Grossutti M, D'Amico J, Quintal J, MacFarlane H, Wareham WC, Quirk A, Dutcher JR. Deep Generative Modeling of Infrared Images Provides Signature of Cracking in Cross-Linked Polyethylene Pipe.
ACS APPLIED MATERIALS & INTERFACES 2023;
15:22532-22542. [PMID:
37097086 DOI:
10.1021/acsami.3c02564]
[Citation(s) in RCA: 1] [Impact Index Per Article: 1.0] [Reference Citation Analysis] [Abstract] [Key Words] [Track Full Text] [Subscribe] [Scholar Register] [Indexed: 05/03/2023]
Abstract
Hyperspectral infrared (IR) images contain a large amount of highly spatially resolved information about the chemical composition of a sample. However, the analysis of hyperspectral IR imaging data for complex heterogeneous systems can be challenging because of the spectroscopic and spatial complexity of the data. We implement a deep generative modeling approach using a β-variational autoencoder to learn disentangled representations of the generative factors of variance in a data set of cross-linked polyethylene (PEX-a) pipe. We identify three distinct physicochemical factors of aging and degradation learned by the model and apply the trained model to high-resolution hyperspectral IR images of cross-sectional slices of unused virgin, used in-service, and cracked PEX-a pipe.
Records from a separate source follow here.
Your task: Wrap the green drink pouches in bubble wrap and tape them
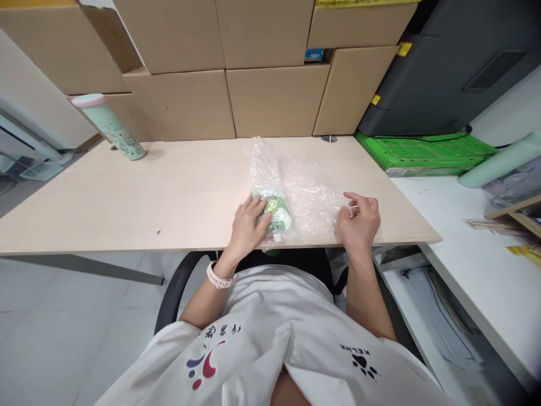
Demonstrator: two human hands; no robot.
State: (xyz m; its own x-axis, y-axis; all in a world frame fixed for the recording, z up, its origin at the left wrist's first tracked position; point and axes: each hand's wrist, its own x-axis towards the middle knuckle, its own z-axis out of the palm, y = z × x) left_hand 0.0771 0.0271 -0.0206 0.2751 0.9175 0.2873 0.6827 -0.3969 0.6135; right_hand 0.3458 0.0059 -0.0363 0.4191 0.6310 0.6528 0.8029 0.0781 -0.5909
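Note:
A green and white pouch point(279, 213) with a white cap lies near the table's front edge, under clear bubble wrap point(310, 189). My left hand point(248, 226) rests flat on the pouch's left side, fingers stretched out over the wrapping. The wrap reaches beyond the pouch's far end in a narrow strip, and a wide crinkled sheet of it spreads to the right. At that sheet's right edge is my right hand point(359, 223), thumb and curled fingers pinching the film while the index finger points out to the left.
Cardboard boxes point(276, 101) are stacked along the table's back edge. A mint tumbler point(112, 127) with a pink lid stands at the back left. On the right are a green crate point(422, 152), a large dark case point(448, 67) and a white side desk point(469, 242).

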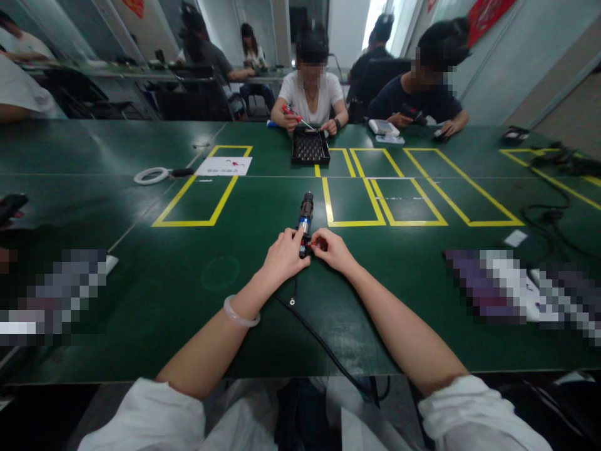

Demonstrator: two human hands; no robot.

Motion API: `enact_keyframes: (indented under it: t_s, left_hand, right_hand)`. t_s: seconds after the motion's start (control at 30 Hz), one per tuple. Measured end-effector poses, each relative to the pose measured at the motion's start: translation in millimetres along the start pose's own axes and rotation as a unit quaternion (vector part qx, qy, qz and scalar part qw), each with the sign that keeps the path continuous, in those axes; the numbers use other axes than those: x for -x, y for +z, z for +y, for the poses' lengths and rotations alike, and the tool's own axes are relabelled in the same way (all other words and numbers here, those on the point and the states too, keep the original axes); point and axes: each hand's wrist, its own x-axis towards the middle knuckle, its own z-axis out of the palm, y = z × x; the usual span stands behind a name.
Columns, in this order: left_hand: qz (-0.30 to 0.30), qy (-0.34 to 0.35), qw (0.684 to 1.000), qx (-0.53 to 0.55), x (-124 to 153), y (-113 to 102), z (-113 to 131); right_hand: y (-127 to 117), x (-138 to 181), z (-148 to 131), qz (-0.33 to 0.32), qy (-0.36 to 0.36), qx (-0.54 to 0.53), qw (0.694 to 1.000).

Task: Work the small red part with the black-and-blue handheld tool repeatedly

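A slim, black cylindrical tool body with a brown section and a blue-and-silver band lies on the green table, its narrow tip pointing away from me. My left hand is closed around its near end, fingers along the side. At that same end, my right hand pinches a small red-orange piece, perhaps a wire; its exact kind is too small to tell. Below my left hand, a short dark lead ends in a metal ring terminal. A black cable runs from there over the table's near edge.
Yellow tape rectangles mark the green table. A printed sheet and a white coiled cable lie ahead left. Across sits a person with a screwdriver over a black tray. Black cables lie at right.
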Motion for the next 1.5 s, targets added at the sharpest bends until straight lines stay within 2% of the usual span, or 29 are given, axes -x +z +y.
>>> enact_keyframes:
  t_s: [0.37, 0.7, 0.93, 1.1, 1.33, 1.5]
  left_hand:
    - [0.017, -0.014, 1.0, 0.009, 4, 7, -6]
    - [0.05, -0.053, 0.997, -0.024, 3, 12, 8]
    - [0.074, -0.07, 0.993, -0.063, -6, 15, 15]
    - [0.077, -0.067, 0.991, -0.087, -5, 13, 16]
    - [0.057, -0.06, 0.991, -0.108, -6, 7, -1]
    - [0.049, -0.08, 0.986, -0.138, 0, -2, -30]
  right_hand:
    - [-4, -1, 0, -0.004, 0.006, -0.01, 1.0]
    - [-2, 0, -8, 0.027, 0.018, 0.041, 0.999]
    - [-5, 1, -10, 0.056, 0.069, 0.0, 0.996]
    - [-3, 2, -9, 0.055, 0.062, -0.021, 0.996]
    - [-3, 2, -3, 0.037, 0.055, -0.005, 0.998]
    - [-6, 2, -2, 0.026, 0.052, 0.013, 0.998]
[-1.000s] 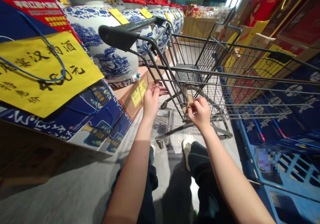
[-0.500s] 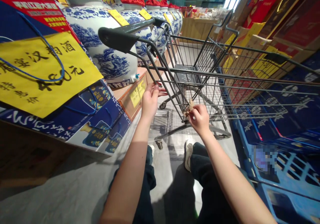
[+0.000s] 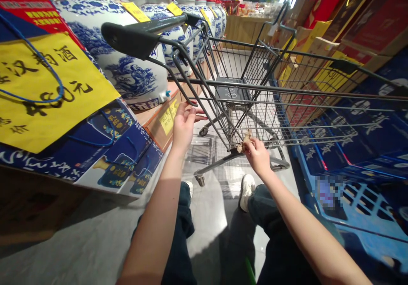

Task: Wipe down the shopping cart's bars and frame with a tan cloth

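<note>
A dark metal shopping cart (image 3: 229,85) stands in front of me, its handle at the upper left. In my right hand (image 3: 257,156) is a crumpled tan scrap (image 3: 246,141), pinched between the fingers against the lower rear part of the wire basket. Whether the scrap is cloth or paper I cannot tell. My left hand (image 3: 185,125) is open beside the cart's rear frame, fingers stretched toward the bars. Whether those fingertips touch the metal is unclear.
Blue-and-white porcelain jars (image 3: 134,60) with red cloth tops line the left. Nearer are blue gift boxes (image 3: 117,162) under a yellow price sign (image 3: 60,89). On the right, boxes (image 3: 344,136) are stacked by a light-blue plastic pallet (image 3: 360,204). A caster (image 3: 199,179) rests on the floor.
The view has shifted slightly, so the cart and jars appear further left. My right foot has moved a little. My right hand still holds the tan scrap at the basket; my left stays open.
</note>
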### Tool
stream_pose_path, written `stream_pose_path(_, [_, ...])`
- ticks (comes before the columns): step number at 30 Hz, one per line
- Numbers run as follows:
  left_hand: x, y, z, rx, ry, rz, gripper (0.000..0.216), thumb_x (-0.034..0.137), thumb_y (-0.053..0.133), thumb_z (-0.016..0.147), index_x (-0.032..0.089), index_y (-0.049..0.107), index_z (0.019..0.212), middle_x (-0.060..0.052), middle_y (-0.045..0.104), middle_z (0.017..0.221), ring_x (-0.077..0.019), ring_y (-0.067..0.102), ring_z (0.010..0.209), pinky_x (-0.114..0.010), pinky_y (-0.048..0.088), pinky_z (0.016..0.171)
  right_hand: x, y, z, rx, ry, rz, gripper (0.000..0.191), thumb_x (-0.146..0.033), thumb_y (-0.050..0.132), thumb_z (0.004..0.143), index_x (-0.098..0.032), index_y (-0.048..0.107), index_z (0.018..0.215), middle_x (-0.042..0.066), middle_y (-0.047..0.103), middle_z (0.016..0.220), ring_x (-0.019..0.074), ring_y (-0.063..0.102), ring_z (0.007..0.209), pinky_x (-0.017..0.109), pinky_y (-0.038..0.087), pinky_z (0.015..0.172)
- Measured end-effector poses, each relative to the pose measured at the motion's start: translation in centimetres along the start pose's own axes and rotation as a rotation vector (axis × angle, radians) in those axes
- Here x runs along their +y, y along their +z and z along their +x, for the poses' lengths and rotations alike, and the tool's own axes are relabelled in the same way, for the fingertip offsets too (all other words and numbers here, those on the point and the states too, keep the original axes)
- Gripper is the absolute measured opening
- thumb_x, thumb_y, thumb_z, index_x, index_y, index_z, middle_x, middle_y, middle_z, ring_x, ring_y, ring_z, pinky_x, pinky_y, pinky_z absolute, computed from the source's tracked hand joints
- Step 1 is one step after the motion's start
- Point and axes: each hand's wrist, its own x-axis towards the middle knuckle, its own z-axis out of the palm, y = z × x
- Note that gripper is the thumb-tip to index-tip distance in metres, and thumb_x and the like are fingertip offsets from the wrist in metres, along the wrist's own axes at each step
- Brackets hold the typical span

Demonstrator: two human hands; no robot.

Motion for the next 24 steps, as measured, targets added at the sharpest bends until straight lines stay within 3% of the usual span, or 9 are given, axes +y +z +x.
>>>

By mapping the learned representations of aging and degradation to the IR images, we extract detailed information on the physicochemical changes that occur during aging, degradation, and cracking in PEX-a pipe. This study shows how representation learning by deep generative modeling can significantly enhance the analysis of high-resolution IR images of complex heterogeneous samples.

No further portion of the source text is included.